Davos 2026 expõe economia global fragmentada, refém de juros altos e riscos geopolíticos

Fórum Econômico Mundial reúne líderes empresariais cautelosos diante de tarifas persistentes, tensões no Oriente Médio e corrida acelerada por investimentos em inteligência artificial

Por Renata Cavalcanti Souza· 05 de janeiro de 2026· 6 min de leitura
Davos 2026 expõe economia global fragmentada, refém de juros altos e riscos geopolíticos

Foto: Paulo Rená da Silva Santarém / Wikimedia Commons

A edição de 2026 do Fórum Econômico Mundial, realizada em janeiro nos Alpes suíços, expôs de forma inédita a fragmentação da economia global depois de um ano de guerra comercial e turbulências geopolíticas. Executivos, chefes de Estado e economistas presentes em Davos descreveram um cenário de crescimento ainda resiliente, mas cada vez mais dependente de fatores instáveis: tarifas americanas que, mesmo após rodadas de tréguas, permaneciam em patamar historicamente elevado, e um conflito latente no Oriente Médio que ameaçava, a qualquer momento, voltar a pressionar o preço da energia.

Segundo análise do ex-presidente do Banco Central brasileiro Roberto Campos Neto, publicada em coluna na Folha de S.Paulo a partir de suas impressões do fórum, a economia mundial atravessava um período de "transição estrutural", em que a antiga ordem de comércio multilateral cedia espaço a blocos econômicos mais fechados e a relações bilaterais negociadas caso a caso. Essa reconfiguração, segundo o texto, exigia das empresas e dos governos uma capacidade de adaptação muito maior do que a exigida em décadas anteriores de globalização mais previsível.
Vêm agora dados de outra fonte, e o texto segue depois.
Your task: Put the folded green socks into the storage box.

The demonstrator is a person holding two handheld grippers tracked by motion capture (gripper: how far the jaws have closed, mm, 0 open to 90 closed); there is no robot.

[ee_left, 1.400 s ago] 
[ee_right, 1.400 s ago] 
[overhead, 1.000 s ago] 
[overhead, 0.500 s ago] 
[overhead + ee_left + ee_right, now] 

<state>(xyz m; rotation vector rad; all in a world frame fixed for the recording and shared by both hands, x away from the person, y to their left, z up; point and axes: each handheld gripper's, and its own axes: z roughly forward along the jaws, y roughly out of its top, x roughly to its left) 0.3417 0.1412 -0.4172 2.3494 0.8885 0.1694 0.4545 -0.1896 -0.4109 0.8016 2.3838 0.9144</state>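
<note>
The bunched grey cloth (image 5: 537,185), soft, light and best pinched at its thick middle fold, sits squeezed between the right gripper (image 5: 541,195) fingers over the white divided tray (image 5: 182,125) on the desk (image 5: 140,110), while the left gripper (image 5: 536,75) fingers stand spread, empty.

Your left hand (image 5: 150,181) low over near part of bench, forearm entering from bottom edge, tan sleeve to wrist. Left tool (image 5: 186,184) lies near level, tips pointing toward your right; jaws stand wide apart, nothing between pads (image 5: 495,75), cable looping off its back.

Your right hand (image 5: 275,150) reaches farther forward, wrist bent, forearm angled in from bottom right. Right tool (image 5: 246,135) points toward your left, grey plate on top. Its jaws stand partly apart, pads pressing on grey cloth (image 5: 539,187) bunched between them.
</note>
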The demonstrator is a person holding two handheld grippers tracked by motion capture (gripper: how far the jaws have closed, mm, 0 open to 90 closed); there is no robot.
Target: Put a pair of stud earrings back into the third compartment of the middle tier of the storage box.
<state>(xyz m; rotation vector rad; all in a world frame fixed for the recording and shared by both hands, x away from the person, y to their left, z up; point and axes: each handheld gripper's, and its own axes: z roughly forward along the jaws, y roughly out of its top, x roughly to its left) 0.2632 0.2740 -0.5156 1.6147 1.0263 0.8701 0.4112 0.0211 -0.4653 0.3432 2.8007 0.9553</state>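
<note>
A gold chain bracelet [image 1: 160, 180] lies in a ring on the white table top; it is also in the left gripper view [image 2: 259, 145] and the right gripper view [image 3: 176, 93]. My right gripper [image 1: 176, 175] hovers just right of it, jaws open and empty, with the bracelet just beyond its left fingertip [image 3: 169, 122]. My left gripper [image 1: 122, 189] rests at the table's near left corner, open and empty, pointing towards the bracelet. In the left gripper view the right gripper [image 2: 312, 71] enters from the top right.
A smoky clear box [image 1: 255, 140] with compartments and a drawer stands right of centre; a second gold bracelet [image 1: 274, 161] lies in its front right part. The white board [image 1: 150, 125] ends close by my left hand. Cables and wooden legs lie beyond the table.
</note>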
Cautela dos CEOs e alerta do JPMorgan

Reportagens da imprensa internacional destacaram o tom mais cauteloso adotado por executivos de grandes bancos e multinacionais presentes no evento. Um alerta divulgado por analistas do JPMorgan durante o fórum apontou riscos crescentes de uma "nova ordem global" mais instável, na qual decisões de investimento de longo prazo se tornavam mais difíceis diante da imprevisibilidade tarifária e da possibilidade de novos choques geopolíticos, incluindo tensões ainda não resolvidas envolvendo o Irã.

Inteligência artificial como contraponto de otimismo

Em contraste com o tom mais sóbrio sobre comércio e geopolítica, a corrida por investimentos em inteligência artificial e infraestrutura energética associada ao setor dominou boa parte das discussões em Davos, funcionando como o principal vetor de otimismo entre investidores. Executivos de tecnologia destacaram bilhões de dólares em compromissos de investimento em data centers e capacidade computacional, tema que, segundo analistas, ajudava a sustentar as bolsas globais mesmo em meio às incertezas macroeconômicas mais amplas.

Um mundo mais dependente de diálogo

O balanço geral do fórum, segundo análise publicada pela Gazeta Mercantil Digital, foi o de uma economia global "mais frágil, fragmentada e dependente de diálogo" do que em qualquer outro momento da década. Para economistas presentes, o desafio para 2026 seria conciliar juros ainda altos em boa parte do mundo desenvolvido, riscos geopolíticos não resolvidos e uma transição tecnológica acelerada, num contexto em que instituições multilaterais historicamente responsáveis por mediar conflitos comerciais pareciam cada vez mais enfraquecidas diante do unilateralismo das grandes potências.